The buyer’s journey begins with identifying the  problem. The prospect realizes they have a need and starts researching possible solutions. Prospects determine what they need their purchase to do for them and then begin shopping for potential suppliers.

 

Buyer Enablement Needs to Meet the Needs of Your Client

At a minimum, buyer enablement must be:

  • Relevant to the specific challenges buyers face 
  • Easy for the customer to use quickly and effectively 
  • Useful for customers in accomplishing the intended buying job 
  • Credible and backed up by data and facts 

The best buyer enablement will also be shareable, aligned to customers’ emotional needs, provide confidence, and lead back to the supplier’s unique differentiators.

 

Buyer Enablement Improves Sellers Performance

Buyer enablement lifts the frontline sales force’s burden of figuring out how to drive customer value and places that effort inside the organization, where assured quality and consistency have a more significant impact.

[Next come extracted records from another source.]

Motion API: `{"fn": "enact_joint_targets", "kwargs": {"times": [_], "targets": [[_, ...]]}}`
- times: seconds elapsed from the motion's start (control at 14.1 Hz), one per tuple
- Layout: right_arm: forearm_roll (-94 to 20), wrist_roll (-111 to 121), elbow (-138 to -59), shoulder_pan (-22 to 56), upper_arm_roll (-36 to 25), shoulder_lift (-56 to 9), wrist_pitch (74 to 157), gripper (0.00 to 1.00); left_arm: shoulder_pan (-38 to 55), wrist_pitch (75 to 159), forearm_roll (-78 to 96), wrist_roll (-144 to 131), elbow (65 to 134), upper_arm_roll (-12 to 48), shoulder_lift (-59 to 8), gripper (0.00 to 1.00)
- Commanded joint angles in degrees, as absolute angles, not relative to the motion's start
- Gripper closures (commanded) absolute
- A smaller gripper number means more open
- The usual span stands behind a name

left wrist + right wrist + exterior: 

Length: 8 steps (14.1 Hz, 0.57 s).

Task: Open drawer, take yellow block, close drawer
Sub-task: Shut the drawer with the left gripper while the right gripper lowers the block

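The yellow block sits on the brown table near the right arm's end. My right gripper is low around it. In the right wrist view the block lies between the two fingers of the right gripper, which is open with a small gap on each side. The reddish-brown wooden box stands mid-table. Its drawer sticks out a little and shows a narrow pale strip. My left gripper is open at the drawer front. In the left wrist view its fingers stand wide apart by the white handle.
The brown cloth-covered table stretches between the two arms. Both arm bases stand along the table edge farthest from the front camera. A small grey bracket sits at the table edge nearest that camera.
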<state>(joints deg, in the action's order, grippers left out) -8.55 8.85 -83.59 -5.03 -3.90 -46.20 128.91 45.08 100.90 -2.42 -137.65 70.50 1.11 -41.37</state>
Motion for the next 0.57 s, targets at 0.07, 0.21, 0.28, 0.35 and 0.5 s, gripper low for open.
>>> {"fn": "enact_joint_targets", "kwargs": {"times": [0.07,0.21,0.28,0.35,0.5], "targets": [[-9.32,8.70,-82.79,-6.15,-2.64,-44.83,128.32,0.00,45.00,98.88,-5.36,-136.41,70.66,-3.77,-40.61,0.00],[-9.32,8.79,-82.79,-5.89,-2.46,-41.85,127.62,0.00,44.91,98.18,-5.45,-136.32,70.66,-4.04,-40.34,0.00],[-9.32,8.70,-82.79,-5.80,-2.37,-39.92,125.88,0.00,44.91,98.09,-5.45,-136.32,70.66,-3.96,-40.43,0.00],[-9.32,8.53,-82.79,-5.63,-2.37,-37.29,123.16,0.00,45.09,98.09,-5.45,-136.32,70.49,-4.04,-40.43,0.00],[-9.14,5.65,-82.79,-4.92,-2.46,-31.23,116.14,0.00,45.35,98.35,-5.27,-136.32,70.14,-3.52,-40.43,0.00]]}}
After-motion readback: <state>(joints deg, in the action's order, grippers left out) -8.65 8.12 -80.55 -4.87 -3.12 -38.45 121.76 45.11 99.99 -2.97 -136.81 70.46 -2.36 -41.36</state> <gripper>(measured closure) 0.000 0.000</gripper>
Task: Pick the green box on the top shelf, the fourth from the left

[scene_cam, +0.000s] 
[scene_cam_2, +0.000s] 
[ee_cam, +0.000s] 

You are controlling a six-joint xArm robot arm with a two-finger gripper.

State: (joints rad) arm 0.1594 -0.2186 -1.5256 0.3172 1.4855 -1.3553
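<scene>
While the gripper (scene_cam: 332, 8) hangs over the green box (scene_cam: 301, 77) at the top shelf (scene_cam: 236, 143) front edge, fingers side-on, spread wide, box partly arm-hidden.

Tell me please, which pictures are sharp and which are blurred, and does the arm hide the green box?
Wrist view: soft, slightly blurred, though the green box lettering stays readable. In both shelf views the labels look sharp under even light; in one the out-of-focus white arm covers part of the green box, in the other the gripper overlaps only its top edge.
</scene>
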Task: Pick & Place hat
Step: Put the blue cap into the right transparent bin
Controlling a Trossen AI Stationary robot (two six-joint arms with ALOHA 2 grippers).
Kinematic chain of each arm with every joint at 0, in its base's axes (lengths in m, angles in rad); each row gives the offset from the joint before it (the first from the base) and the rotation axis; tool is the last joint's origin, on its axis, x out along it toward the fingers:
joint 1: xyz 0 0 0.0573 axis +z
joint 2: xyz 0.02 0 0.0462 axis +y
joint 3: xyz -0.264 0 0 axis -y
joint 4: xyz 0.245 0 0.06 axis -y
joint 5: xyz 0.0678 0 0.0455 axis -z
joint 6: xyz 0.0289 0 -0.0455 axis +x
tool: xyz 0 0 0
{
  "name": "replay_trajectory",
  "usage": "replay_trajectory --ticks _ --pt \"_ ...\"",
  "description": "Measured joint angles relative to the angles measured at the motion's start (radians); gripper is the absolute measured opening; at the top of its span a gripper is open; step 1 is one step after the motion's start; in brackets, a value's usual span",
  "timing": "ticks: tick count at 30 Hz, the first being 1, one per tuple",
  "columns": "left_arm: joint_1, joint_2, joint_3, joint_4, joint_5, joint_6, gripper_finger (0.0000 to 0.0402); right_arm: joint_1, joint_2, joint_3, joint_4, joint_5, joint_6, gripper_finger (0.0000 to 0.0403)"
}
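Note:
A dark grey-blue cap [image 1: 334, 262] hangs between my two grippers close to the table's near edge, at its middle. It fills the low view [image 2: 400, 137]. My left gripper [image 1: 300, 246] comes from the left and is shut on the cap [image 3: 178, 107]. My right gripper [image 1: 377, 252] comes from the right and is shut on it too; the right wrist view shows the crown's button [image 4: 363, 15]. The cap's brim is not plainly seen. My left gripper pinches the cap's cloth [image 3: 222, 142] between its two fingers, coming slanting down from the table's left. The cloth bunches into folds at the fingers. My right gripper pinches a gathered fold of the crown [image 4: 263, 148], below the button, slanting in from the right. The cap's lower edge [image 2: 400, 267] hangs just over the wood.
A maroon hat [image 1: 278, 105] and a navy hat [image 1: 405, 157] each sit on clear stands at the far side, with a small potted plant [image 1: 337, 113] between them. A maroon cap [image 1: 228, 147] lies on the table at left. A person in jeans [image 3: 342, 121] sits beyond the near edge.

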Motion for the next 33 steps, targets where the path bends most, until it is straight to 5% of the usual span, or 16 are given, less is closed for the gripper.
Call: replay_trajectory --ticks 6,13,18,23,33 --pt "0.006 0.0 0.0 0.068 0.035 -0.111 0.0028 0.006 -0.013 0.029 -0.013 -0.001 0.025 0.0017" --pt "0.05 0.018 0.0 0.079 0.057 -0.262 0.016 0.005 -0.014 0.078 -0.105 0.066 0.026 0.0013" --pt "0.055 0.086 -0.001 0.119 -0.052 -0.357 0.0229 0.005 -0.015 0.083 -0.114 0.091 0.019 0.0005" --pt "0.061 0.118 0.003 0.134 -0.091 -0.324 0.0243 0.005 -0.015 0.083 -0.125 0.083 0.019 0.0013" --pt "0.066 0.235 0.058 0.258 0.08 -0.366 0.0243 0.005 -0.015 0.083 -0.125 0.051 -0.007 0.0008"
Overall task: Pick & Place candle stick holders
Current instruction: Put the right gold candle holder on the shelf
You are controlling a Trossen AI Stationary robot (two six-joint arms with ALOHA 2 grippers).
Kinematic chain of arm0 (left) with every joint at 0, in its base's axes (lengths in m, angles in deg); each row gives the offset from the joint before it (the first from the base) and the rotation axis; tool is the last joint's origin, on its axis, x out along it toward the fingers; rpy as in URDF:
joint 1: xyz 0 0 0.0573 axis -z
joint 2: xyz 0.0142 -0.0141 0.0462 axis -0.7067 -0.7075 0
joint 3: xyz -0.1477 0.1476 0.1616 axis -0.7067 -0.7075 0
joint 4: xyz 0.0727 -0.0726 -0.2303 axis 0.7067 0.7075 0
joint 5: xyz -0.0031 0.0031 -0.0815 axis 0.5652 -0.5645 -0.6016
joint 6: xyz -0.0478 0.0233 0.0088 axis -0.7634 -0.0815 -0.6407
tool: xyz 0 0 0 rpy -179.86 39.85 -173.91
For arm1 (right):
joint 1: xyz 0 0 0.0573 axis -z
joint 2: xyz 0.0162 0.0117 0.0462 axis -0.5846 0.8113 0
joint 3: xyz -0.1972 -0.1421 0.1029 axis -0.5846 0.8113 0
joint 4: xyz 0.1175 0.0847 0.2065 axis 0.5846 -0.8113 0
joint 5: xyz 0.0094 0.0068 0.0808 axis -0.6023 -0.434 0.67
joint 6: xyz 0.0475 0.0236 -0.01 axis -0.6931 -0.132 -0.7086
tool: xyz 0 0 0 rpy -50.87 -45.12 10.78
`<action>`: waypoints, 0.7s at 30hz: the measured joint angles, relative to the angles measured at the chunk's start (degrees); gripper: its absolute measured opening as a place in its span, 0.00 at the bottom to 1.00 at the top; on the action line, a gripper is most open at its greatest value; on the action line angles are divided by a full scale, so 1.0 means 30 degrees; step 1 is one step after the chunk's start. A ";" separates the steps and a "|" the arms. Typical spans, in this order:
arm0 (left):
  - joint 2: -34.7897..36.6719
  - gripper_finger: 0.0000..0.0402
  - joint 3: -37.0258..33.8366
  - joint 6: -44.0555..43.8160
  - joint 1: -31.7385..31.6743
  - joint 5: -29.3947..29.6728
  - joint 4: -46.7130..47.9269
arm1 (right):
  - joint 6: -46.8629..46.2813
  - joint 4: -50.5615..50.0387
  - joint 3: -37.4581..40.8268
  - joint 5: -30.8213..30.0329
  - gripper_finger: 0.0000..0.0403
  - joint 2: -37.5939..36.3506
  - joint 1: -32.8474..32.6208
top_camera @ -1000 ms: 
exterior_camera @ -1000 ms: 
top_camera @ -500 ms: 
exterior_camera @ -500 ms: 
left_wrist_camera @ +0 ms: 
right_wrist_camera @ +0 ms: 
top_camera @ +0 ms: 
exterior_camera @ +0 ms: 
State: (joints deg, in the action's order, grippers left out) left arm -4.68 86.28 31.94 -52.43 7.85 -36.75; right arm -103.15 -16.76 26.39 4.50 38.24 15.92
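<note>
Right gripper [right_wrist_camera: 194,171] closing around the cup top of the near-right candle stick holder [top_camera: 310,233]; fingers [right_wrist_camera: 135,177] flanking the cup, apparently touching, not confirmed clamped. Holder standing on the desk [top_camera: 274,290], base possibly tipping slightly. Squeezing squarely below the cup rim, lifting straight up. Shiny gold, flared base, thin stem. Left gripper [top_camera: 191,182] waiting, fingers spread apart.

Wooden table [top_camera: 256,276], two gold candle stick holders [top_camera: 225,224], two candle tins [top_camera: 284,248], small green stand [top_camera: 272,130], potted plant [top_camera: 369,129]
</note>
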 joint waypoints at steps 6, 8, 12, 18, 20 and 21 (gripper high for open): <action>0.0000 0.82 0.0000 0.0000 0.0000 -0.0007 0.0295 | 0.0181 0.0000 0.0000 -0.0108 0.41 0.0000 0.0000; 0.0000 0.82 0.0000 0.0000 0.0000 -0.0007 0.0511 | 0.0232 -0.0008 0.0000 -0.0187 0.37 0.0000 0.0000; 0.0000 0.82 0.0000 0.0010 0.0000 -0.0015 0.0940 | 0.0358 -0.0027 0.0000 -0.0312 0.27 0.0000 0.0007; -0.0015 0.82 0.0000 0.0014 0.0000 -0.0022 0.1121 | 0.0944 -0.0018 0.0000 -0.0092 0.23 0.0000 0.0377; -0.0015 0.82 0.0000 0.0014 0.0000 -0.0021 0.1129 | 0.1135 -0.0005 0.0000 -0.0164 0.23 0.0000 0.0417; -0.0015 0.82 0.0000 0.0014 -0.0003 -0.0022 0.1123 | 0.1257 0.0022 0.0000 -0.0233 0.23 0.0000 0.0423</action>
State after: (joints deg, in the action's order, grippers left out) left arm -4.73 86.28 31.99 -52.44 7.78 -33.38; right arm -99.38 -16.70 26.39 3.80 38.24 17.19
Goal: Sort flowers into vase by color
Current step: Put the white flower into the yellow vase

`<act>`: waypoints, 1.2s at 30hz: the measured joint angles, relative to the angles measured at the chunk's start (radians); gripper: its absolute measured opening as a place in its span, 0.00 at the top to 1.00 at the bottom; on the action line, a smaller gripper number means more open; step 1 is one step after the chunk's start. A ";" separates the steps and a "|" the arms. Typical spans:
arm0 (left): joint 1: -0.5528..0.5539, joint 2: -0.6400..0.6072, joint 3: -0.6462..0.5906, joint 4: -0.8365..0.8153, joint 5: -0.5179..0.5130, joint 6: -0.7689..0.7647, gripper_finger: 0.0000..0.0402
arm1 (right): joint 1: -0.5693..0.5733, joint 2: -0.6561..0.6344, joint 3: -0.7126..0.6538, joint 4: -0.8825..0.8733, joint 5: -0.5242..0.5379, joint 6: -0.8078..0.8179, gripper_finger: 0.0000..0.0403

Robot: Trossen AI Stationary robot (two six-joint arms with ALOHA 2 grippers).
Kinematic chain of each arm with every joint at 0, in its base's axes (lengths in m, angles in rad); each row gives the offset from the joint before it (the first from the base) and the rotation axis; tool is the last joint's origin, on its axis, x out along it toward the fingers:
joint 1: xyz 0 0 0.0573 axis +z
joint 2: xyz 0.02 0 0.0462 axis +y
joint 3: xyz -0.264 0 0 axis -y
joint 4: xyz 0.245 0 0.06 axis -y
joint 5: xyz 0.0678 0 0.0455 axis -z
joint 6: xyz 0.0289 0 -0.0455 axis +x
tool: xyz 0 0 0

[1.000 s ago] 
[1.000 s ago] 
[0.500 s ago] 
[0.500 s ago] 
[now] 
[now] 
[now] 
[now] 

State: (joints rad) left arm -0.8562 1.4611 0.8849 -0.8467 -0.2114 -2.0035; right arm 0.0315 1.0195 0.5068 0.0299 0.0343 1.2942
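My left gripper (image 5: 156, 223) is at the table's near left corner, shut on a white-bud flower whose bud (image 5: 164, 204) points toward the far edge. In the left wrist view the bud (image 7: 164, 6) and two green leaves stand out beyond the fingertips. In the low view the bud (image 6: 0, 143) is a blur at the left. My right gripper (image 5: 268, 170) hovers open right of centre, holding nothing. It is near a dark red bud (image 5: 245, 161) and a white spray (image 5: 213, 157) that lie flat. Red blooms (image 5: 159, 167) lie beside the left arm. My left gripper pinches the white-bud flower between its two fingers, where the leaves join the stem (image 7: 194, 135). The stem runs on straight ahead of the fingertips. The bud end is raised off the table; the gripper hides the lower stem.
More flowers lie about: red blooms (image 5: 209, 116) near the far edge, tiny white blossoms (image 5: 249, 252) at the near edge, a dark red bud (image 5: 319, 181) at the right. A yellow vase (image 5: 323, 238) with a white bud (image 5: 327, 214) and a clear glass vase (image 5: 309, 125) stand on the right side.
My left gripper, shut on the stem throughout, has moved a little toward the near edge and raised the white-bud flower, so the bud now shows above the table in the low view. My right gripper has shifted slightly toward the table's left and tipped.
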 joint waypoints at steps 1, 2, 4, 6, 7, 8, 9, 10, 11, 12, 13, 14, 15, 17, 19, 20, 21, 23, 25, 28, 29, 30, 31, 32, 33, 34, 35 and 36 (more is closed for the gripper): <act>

Sellers are still a critical force in delivering this information, but the bar is far lower to deliver buyer enablement than creating it at the moment. Fine-tuned sellers provide the tools to the champion and are continually present as support and are on hand to bring the stakeholders together to find common ground if required. Assuming the goal of the sales leader is to increase the reps’ ability to drive high-value customer interactions, then equipping them with the right information is the recipe for success.